Quantification of selenated amino-acids currently relies on methods employing inductively coupled plasma mass spectrometry (ICP-MS). Although very accurate, these methods do not allow the simultaneous determination of standard amino-acids, hampering the comparison of the content of selenated versus non-selenated species such as methionine (Met) and selenomethionine (SeMet). This paper reports two approaches for the simultaneous quantification of Met and SeMet. In the first approach, standard enzymatic hydrolysis employing Protease XIV was applied for the preparation of samples. The second approach utilized methanesulfonic acid (MA) for the hydrolysis of samples, either in a reflux system or in a microwave oven, followed by derivatizatlon with diethyl ethoxymethylenemalonate. The prepared samples were then analyzed by multiple reaction monitoring high performance liquid chromatography tandem mass spectrometry (MRM-HPLC-MS/MS). Both approaches provided platforms for the accurate determination of selenium/sulfur substitution rate in Met. Moreover the second approach also provided accurate simultaneous quantification of Met and SeMet with a low limit of detection, low limit of quantification and wide linearity range, comparable to the commonly used gas chromatography mass spectrometry (GC-MS) method or ICP-MS. The novel method was validated using certified reference material in conjunction with the GC-MS reference method.
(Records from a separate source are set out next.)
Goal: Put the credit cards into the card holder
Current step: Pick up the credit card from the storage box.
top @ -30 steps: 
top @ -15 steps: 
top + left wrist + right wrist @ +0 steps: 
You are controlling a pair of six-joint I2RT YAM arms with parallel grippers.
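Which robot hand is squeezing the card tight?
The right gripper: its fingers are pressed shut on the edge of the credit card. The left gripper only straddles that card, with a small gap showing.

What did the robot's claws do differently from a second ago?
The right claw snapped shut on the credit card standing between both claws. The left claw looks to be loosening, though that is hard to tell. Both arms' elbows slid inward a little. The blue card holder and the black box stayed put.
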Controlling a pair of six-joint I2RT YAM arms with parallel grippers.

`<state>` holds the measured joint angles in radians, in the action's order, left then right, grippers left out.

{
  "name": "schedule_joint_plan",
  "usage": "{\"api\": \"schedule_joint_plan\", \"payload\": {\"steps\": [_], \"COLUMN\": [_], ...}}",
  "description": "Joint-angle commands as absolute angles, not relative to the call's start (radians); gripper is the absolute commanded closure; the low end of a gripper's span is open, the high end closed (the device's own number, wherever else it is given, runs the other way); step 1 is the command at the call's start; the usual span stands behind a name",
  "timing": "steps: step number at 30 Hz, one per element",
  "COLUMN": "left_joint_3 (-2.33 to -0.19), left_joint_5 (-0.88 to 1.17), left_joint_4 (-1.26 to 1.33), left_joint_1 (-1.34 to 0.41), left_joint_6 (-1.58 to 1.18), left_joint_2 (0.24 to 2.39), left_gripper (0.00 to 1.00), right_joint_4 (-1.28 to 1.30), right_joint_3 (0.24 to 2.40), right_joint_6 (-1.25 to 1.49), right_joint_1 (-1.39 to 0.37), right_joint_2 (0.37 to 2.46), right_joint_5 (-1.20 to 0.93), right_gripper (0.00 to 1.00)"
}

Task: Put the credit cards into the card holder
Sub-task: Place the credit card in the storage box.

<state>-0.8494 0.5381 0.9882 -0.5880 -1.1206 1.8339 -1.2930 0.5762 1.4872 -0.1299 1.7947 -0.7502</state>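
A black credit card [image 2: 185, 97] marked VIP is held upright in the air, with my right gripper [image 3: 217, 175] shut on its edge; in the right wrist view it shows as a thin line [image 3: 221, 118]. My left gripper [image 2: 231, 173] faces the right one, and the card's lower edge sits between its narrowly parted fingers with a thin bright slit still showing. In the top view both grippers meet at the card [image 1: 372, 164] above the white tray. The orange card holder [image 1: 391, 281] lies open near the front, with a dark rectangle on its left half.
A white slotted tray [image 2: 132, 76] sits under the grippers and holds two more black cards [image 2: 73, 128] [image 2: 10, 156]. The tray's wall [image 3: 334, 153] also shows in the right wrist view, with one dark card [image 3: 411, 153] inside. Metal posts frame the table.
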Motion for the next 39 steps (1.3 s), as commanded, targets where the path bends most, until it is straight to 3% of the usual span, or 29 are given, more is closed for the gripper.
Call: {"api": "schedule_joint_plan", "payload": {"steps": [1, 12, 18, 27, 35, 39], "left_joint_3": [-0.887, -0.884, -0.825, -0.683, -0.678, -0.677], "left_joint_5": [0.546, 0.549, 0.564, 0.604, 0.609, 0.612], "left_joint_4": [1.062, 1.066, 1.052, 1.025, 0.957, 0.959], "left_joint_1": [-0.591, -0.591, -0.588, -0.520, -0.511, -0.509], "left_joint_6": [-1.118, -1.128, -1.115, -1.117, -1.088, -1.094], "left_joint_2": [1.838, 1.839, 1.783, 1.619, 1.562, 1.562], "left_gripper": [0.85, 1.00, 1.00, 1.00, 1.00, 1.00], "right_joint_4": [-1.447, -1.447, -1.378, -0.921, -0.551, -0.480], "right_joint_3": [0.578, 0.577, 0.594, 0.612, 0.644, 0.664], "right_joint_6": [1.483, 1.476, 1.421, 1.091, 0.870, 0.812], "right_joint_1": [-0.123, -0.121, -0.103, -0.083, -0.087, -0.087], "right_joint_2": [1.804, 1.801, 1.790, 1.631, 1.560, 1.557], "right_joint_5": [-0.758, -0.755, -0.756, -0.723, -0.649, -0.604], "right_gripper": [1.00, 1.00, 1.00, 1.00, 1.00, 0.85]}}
机译:硒化氨基酸的定量目前依赖于电感耦合等离子体质谱法(ICP-MS)。虽然非常准确,但这些方法不允许同时测定标准氨基酸,妨碍了对含硒物种与非含硒物种(如蛋氨酸(Met)和硒蛋氨酸(SeMet))含量的比较。本文报道了两种同时定量Met和SeMet的方法。在第一种方法中,使用蛋白酶XIV进行标准酶水解以制备样品。第二种方法利用甲烷磺酸(MA)在回流系统或微波炉中水解样品,然后用乙氧基亚甲基丙二酸二乙酯衍生化ATLON。然后通过多反应监测高效液相色谱-串联质谱(MRM-HPLC-MS/MS)对制备的样品进行分析。这两种方法都为准确测定Met中的硒/硫取代率提供了平台。此外,与常用的气相色谱-质谱(GC-MS)方法或ICP-MS方法相比,第二种方法还提供了低检测限、低定量限和宽线性范围的Met和SeMet的准确同时定量。使用经认证的标准物质结合GC-MS参比方法对新方法进行了验证。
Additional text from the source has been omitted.